TASK PROMPT:
Return the lines exactly as they stand, from the first of the material through the line containing "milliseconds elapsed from".

COLLECTED DATA:
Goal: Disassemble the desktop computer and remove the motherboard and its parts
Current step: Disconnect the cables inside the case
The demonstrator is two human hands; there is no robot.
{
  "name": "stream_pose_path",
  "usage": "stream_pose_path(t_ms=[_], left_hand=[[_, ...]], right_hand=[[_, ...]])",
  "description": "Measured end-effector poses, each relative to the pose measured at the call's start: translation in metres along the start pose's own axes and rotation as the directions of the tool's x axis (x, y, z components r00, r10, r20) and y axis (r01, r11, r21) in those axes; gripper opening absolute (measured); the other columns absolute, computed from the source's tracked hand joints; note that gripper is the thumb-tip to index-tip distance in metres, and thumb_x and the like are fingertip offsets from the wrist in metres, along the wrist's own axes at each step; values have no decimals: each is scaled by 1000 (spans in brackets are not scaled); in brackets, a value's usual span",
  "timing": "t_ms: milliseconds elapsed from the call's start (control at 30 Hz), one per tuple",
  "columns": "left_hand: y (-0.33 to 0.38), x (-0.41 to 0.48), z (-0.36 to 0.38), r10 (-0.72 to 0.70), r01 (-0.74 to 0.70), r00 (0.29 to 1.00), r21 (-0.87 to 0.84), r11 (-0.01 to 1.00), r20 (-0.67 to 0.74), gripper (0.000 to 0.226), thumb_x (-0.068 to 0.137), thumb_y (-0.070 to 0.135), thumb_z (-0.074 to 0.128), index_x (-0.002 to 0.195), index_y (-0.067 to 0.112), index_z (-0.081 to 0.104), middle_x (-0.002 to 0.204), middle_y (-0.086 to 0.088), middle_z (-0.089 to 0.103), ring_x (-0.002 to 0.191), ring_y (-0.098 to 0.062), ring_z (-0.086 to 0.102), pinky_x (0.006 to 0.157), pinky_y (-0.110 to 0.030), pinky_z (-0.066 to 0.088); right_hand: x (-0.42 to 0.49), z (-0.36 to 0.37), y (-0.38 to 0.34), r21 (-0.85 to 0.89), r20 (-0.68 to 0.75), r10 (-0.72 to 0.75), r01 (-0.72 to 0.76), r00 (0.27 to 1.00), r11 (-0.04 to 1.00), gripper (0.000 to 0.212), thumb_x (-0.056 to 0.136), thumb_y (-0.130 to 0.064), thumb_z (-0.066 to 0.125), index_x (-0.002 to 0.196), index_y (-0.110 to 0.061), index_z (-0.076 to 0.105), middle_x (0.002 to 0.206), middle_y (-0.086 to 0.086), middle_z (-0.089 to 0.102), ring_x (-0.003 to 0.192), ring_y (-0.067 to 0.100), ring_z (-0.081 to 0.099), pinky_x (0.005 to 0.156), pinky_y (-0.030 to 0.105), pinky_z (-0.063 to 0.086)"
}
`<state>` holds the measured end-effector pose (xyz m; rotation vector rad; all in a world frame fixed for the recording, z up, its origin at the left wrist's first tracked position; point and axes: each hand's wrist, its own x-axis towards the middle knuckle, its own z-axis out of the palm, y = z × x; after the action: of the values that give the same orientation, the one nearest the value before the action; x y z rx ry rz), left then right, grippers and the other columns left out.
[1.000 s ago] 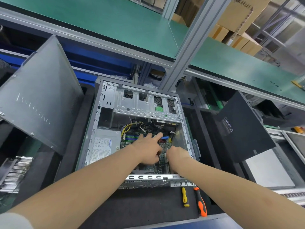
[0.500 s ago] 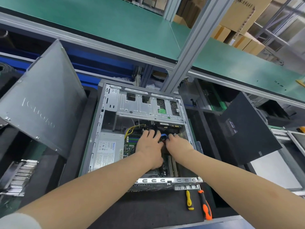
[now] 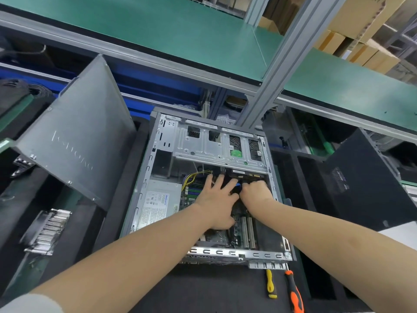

ANSWER SPACE:
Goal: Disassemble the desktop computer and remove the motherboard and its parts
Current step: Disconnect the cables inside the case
The demonstrator is two human hands; there is no robot.
{
  "name": "stream_pose_path",
  "usage": "stream_pose_path(t_ms=[_], left_hand=[[_, ...]], right_hand=[[_, ...]])",
  "description": "Measured end-effector poses, each relative to the pose measured at the call's start: translation in metres along the start pose's own axes and rotation as the directions of the tool's x axis (x, y, z components r00, r10, r20) and y axis (r01, r11, r21) in those axes; gripper opening absolute (measured); the other columns absolute, computed from the source's tracked hand joints; note that gripper is the thumb-tip to index-tip distance in metres, and thumb_x and the like are fingertip offsets from the wrist in metres, along the wrist's own axes at each step; values have no decimals: each is scaled by 1000 (spans in brackets are not scaled); in brackets, a value's usual span",
  "timing": "t_ms: milliseconds elapsed from the call's start (control at 30 Hz), one per tuple",

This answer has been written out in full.